A l’heure actuelle, il ne faut pas aller chercher bien loin le lien avec la France. La vente de la Société Générale au groupe français Suez en 1988 et la conquête récente d’Electrabel entrent dans ce schéma: la Belgique doit rester la petite soeur de la “Grande Patrie”. Maintenant que le dernier espoir d’obtenir le tout gros pactole est perdu, on s’aperçoit combien l’économie belge est fragile et vulnérable: dans tous les secteurs utilitaires, comme l’eau, le gaz et l’électricité, les décisions sont prises à Paris. Ou alors, y a-t-il une autre explication pour cette augmentation subite de 20% des prix de l’énergie? L’uranium serait-il tout d’un coup devenu 20% plus cher? Ou les centrales d’Electrabel n’étaient-elles quand même pas sorties de la comptabilité? Je pensais le contraire.
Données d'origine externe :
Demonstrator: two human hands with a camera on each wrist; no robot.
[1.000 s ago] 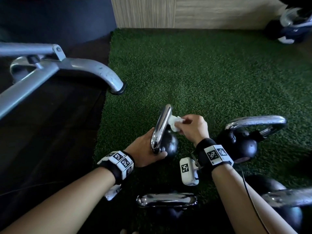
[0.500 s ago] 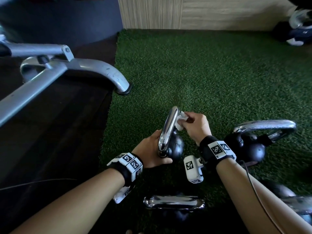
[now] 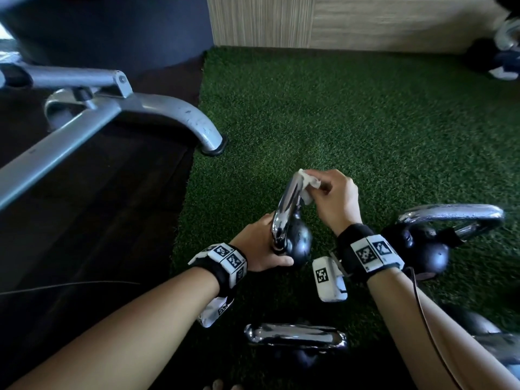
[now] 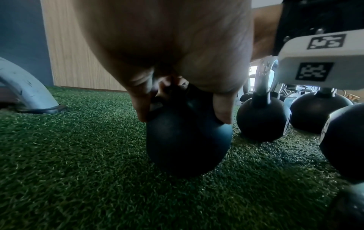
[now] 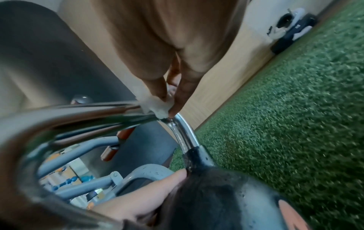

L’option, que prend la Wallonie sur la France, au cas où la Belgique disparaîtrait, ne me paraît donc pas une bonne idée. Quel intérêt la population wallonne aurait-elle à être gouvernée à nouveau depuis une ville qui se situe en dehors de son propre territoire? Et pourquoi voudrait-elle se rendre dépendante d’une grande puissance qui, dans le passé, et en dépit de sa parenté culturelle et linguistique, l’a toujours exploitée, pompée et vidée, par l’intermédiaire d’une bourgeoisie belge? Namur pourrait tout aussi bien devenir la capitale d’un pays voisin de la Flandre, où il fait bon vivre, avec ses forêts, ses grottes et ses rivières, autant d’atouts touristiques. Et quel pays, mieux que la Flandre, pourra soutenir la Wallonie quand elle se constituera comme le vingt-huitième Etat d’une Europe unie?
Brecht ARNAERT.
(article paru dans la revue “Meervoud”, Bruxelles, n°139 – septembre 2008; trad. franç.: Robert Steuckers).